• _ACTION ITEM_:
Lines from the opening of the material through the line containing "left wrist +" must be duplicated word for word. Pictures are not.

• _DATA SEGMENT_:
┌──

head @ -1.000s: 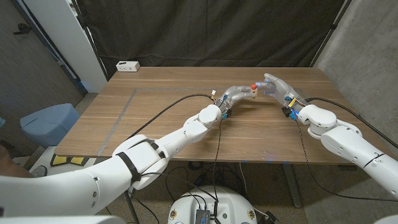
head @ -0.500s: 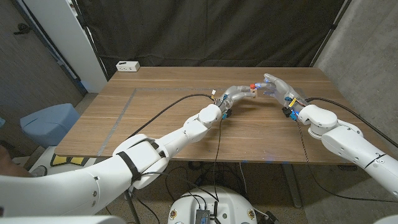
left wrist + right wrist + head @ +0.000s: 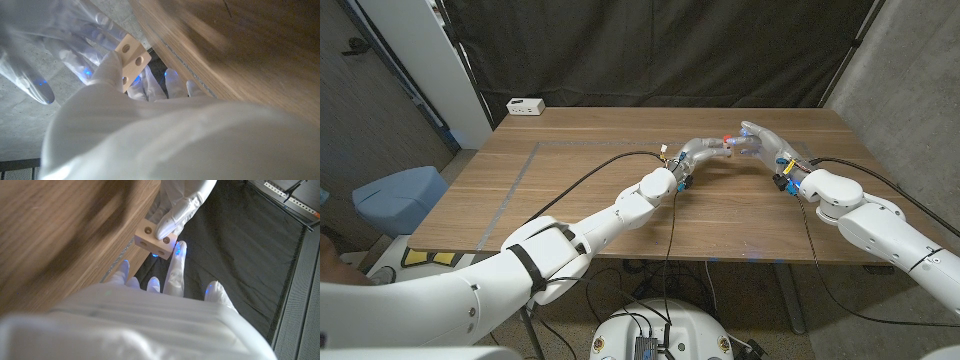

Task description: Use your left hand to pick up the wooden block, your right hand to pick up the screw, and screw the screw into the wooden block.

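Head view: the left hand (image 3: 703,150) and the right hand (image 3: 761,141) meet above the brown wooden bench (image 3: 570,190), toward its far edge at about one o'clock from the bench's middle. The left hand grips the small pale wooden block with drilled round holes (image 3: 728,147), holding it raised off the bench. A small red-headed screw (image 3: 727,138) sits at the top of the block, at twelve o'clock from it, with the right hand's fingertips (image 3: 747,131) just beside it. Whether the right hand actually pinches the screw, I cannot tell; the contact is too small to read.

In the left wrist view, the wooden block (image 3: 131,59) is clamped at the left hand's fingertips (image 3: 111,62), two holes showing on one face and a third on another. The right hand (image 3: 47,47) hangs close behind the block with its fingers spread apart.

In the right wrist view, the left hand's fingers (image 3: 172,221) press on the wooden block (image 3: 152,239) from above, and one fingertip of the right hand (image 3: 178,250) touches the block's end.

A white rectangular power strip (image 3: 526,105) lies at the bench's far left corner, at about eleven o'clock, well apart from the hands. Black cables (image 3: 595,170) trail along both arms across the bench.
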Controlling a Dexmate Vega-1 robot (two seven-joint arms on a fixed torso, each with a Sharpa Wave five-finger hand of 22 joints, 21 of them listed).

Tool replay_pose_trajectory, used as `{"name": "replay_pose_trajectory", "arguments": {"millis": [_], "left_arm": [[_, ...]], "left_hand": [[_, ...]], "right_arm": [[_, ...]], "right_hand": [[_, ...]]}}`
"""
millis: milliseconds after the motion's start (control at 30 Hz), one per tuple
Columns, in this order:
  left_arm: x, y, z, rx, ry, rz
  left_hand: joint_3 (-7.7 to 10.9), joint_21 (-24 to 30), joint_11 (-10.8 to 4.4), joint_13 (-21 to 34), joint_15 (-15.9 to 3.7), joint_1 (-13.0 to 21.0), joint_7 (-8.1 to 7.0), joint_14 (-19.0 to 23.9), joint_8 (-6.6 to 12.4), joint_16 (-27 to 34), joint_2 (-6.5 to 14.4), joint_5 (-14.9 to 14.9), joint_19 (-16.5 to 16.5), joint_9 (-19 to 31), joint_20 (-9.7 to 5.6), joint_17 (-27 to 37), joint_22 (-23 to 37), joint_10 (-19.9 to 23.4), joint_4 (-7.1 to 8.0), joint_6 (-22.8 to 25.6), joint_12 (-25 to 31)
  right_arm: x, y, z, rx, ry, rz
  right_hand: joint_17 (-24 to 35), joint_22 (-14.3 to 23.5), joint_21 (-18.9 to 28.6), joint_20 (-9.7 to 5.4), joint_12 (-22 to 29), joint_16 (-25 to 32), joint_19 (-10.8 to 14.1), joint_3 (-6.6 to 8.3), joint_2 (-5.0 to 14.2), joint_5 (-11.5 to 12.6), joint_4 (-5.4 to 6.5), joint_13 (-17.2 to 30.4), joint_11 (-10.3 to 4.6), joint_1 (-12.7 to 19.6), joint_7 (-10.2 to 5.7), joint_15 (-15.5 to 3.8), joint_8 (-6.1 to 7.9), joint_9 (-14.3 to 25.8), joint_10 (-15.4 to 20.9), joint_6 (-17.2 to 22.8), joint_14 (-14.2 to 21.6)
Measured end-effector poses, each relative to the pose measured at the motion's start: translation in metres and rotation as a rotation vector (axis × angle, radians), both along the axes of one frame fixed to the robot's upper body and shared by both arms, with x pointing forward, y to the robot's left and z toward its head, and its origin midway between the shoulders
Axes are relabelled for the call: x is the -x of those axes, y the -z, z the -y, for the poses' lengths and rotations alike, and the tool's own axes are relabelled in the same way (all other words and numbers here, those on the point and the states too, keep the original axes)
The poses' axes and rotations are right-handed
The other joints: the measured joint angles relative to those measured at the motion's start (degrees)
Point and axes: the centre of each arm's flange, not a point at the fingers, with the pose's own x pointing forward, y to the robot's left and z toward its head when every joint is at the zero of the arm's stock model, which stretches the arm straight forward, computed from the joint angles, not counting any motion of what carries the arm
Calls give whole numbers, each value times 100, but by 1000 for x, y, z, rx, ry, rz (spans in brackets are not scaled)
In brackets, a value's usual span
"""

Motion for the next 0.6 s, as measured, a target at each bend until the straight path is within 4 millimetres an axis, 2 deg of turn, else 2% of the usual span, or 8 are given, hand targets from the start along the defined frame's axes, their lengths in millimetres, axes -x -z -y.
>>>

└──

• _RESPONSE BELOW_:
head @ -1.000s: 
head @ -0.500s: 
left wrist + right wrist + head @ +0.000s: 

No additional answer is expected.